Friday, July 19, 2019
Zillow Conference Center
University of Washington
3800 E Stevens Way NE
Seattle, WA 98195
15 min - From Open Satellite Imagery to Emergency Response - Valentina Staneva
15 min - Data Management for Debugging Deep Learning Models over Images - Parmita Mehta
15 min - Data Management for Modern Video Analytics - Brandon Haynes
15 min - Towards Efficient Querying of Rich Video Content - Maureen Daum
15 min - Discovering Acyclic Schemas - Batya Kenig
15 min - A Layered Aggregate Engine for Analytics Workloads - Max Schleich
15 min - Pessimistic Cardinality Estimation - Walter Cai
15 min - Relational Causal Models - Babak Salimi
ABSTRACT: In this talk, Molham Aref will make the case for a first-principles approach to machine learning over relational databases that exploits recent development in database systems and theory. The input to learning classification and regression models is defined by feature extraction queries over relational databases. He casts the machine learning problem as a database problem by decomposing the learning task into a batch of aggregates over the feature extraction query and by computing this batch over the input database. The performance of this approach benefits tremendously from structural properties of the relational data and of the feature extraction query; such properties may be algebraic (semi-ring), combinatorial (hypertree width), or statistical (sampling).
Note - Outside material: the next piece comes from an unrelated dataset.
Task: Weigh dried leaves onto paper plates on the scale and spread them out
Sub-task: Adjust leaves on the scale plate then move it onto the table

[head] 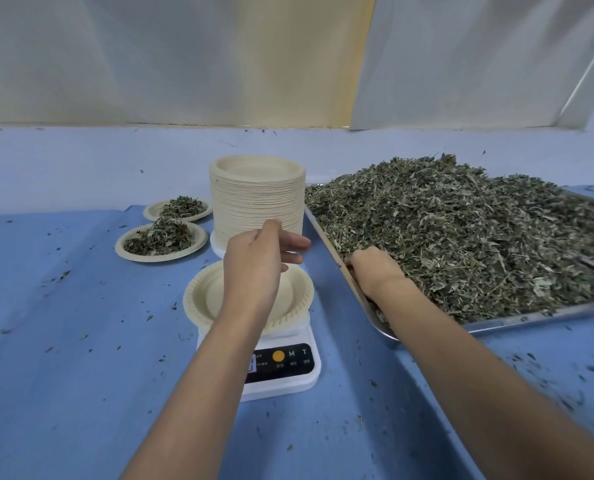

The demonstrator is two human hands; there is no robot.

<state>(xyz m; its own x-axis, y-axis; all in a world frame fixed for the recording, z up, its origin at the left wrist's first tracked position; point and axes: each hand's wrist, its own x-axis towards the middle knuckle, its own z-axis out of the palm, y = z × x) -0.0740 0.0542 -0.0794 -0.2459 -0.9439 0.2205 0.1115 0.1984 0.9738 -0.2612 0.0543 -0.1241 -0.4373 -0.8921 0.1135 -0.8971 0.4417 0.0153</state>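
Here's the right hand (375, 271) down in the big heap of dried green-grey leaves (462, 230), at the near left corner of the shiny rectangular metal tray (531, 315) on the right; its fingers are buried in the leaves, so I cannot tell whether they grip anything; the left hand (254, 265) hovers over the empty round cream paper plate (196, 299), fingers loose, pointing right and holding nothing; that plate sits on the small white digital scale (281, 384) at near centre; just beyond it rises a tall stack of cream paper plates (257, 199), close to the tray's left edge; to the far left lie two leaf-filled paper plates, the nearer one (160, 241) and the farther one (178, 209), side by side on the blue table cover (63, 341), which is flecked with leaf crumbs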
This translates to several orders-of-magnitude speed-up over state-of-the-art systems.
This work is based on collaboration with Hung Q. Ngo (RelationalAI), Mahmoud Abo-Khamis (RelationalAI), Ryan Curtin (RelationalAI), Dan Olteanu (Oxford), Maximilian Schleich (Oxford), Ben Moseley (CMU), and XuanLong Nguyen (Michigan) and other members of the RelationalAI team and faculty network.
BIO: Molham Aref is the Chief Executive Officer of RelationalAI. He has more than 28 years of experience in leading organisations that develop and implement high value machine learning and artificial intelligence solutions across various industries. Prior to RelationalAI he was CEO of LogicBlox and Predictix (now Infor), Optimi (now Ericsson), and co-founder of Brickstream (now FLIR). Molham held senior leadership positions at HNC Software (now FICO) and Retek (now Oracle).
One of the key bottlenecks in building machine learning systems is creating and managing the massive training datasets that today’s models learn from. In this talk, I will describe my work on data management systems that let users specify training datasets in higher-level, faster, and more flexible ways, leading to applications that can be built in hours or days, rather than months or years.
I will start by describing Snorkel, an open-source system for programmatically labeling training data that has been deployed by major technology companies, academic labs, and government agencies. In Snorkel, rather than hand-labeling training data, users write labeling functions which label data using heuristic strategies such as pattern matching, distant supervision, and other models. These labeling functions can have noisy, conflicting, and correlated outputs, which Snorkel models and combines into clean training labels. We solve this novel data cleaning problem without any ground truth labels using a matrix-completion style approach, which we show has strong consistency guarantees, and demonstrate that Snorkel leads to impactful gains in applications ranging from knowledge base construction to medical imaging.
Next, I will give an overview of two other systems that accelerate training data creation and management: TANDA, a system for optimizing and managing data augmentation strategies, wherein a labeled dataset is artificially expanded by transforming data points; and MeTaL, a system for integrating training labels across multiple related tasks. I will conclude by outlining future research directions for further accelerating and democratizing machine learning workflows, such as higher-level interfaces and massively multi-task frameworks.
There is an increasing need to bring machine learning to a wide diversity of hardware devices from the datacenter to the edge. Current frameworks rely on vendor-specific operator libraries and optimize for a narrow range of server-class GPUs. Deploying workloads to new platforms such as mobile phones, embedded devices, and accelerators (e.g., FPGAs, ASICs) requires significant manual effort. In this talk, we will talk about TVM – an end to end optimizing deep compiler stack that brings deep learning models on diverse hardware back-ends that are competitive with state-of-the-art hand-tuned libraries for low-power CPU, mobile GPU, and server-class GPUs.